「来てほしいのか?」

そしてそれに挑発的に答えるのもカルサだ。

「好きにすればいい。強いることはせぬ。」

余裕の表情を一切崩さずに返してくるのも流石というべきだろうか、その言葉を捨て台詞に再び歩き始めた。

次はもう振り返りもせずに進んでいくのだろう。

「…どうしますか。」

千羅が決断を迫る様に声をかけ、カルサは明確に答えることなく歩き始めた。

それは先に進んだ彼女に追い付く為だとすぐに分かる。

カルサが決めたことに多少の戸惑いはあるものの、千羅を含む全員が何も言わずに後に続くことにした。

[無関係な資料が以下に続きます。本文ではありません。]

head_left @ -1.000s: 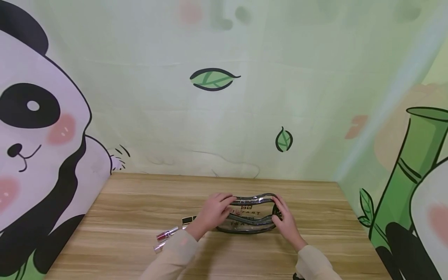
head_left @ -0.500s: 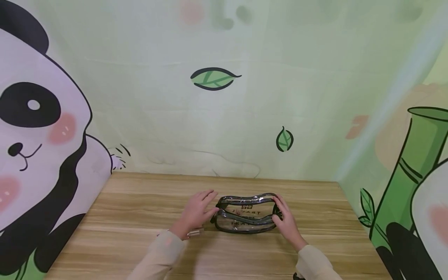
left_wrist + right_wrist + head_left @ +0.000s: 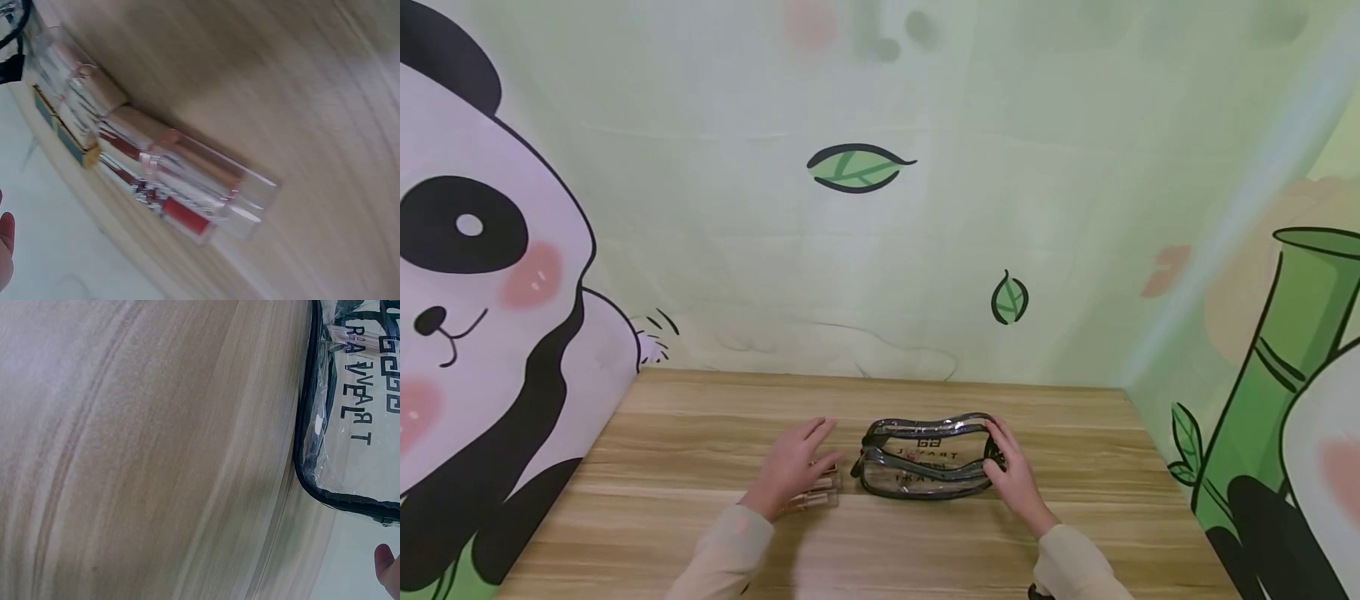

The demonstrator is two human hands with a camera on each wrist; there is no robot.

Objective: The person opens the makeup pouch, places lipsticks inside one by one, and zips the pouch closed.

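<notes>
A see-through cosmetic pouch (image 3: 925, 487) with black piping and black lettering lies on the wooden table, its mouth spread apart. My right hand (image 3: 1018, 479) holds its right end, fingers at the far rim and thumb at the near one. Left of the pouch, my left hand (image 3: 793, 467) hovers over a group of lip product tubes (image 3: 820, 497), fingers extended and holding nothing. In the left wrist view these include a clear-cased tube (image 3: 187, 165), a red lip gloss (image 3: 186, 215) and a dark tube with gold trim (image 3: 65, 131). From the head, the hand partly hides them.
The wooden table (image 3: 700, 417) ends against a green printed backdrop (image 3: 737, 250) with a panda and bamboo. In the right wrist view, the pouch's black-edged corner (image 3: 312, 481) lies near the table's edge.
My left hand has let go of the pouch's left side and moved left over the tubes. My right hand has stayed at the pouch's right end.
</notes>
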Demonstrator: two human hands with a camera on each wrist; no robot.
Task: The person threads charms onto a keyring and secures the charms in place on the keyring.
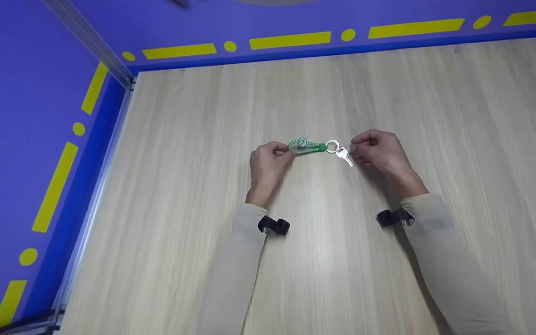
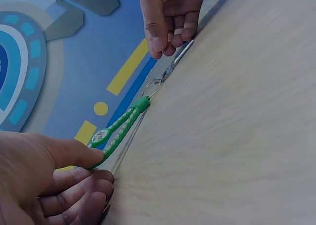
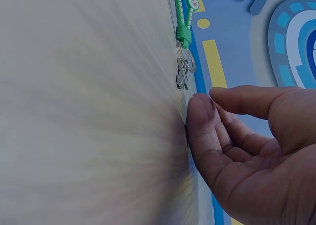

前の方から微かに笑い声が聞こえてくる気がして穏やかじゃない。

しかし、彼女と共に進むことでさっきまで近付こうとしていた魔物たちの気配が一気に薄れたのも感じていた。

一体何者なのだろうか。

「ここはレテイシアなのか?」

カルサが声を少し張り上げて前を歩く彼女に問いかけた。

「その様だな。」

曖昧な言い方にも聞こえるがそれは即ち正解であると伝えているのだろう。

間違いなかった、ここはレテイシアなのだ。

だとすればここにリュナがいる、おそらく永もライムもいるに違いない。

そう考えるだけで胸が熱くなり駆け出したくなった。

すぐにでも会いに行きたい、助け出したい、でもそれが得策でないことは分かっている。

ヴィアルアイもここに居る筈なのだから、この先何が起きても不思議ではないのだ。

そして辿り着いた瞬間からそれはもう始まっている。

この目の前を歩く彼女こそがそうだ。

振る舞いや言葉遣い、感じる力の強さからも何か他とは違う地位を持っているであろうことは予想できる。

そして対応によっては態度も変わる様な気がした。